= Beginning of Section =
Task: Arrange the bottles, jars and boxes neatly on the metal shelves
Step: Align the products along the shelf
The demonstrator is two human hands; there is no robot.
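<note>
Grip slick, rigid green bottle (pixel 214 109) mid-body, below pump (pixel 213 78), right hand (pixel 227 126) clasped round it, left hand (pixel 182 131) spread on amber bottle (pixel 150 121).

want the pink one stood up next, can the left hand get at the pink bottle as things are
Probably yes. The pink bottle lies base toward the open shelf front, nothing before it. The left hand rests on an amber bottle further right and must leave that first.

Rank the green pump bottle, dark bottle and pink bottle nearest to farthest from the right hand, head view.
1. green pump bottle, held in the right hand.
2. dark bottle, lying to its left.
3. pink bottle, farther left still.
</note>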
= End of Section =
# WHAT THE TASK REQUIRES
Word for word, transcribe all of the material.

# WRITTEN SOLUTION
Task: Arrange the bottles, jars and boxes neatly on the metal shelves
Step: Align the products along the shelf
The demonstrator is two human hands; there is no robot.
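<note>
Grip slick, rigid green bottle (pixel 214 109) mid-body, below pump (pixel 213 78), right hand (pixel 227 126) clasped round it, left hand (pixel 182 131) spread on amber bottle (pixel 150 121).

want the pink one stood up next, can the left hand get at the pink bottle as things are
Probably yes. The pink bottle lies base toward the open shelf front, nothing before it. The left hand rests on an amber bottle further right and must leave that first.

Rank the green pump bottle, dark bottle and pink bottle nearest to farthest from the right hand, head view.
1. green pump bottle, held in the right hand.
2. dark bottle, lying to its left.
3. pink bottle, farther left still.
</note>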

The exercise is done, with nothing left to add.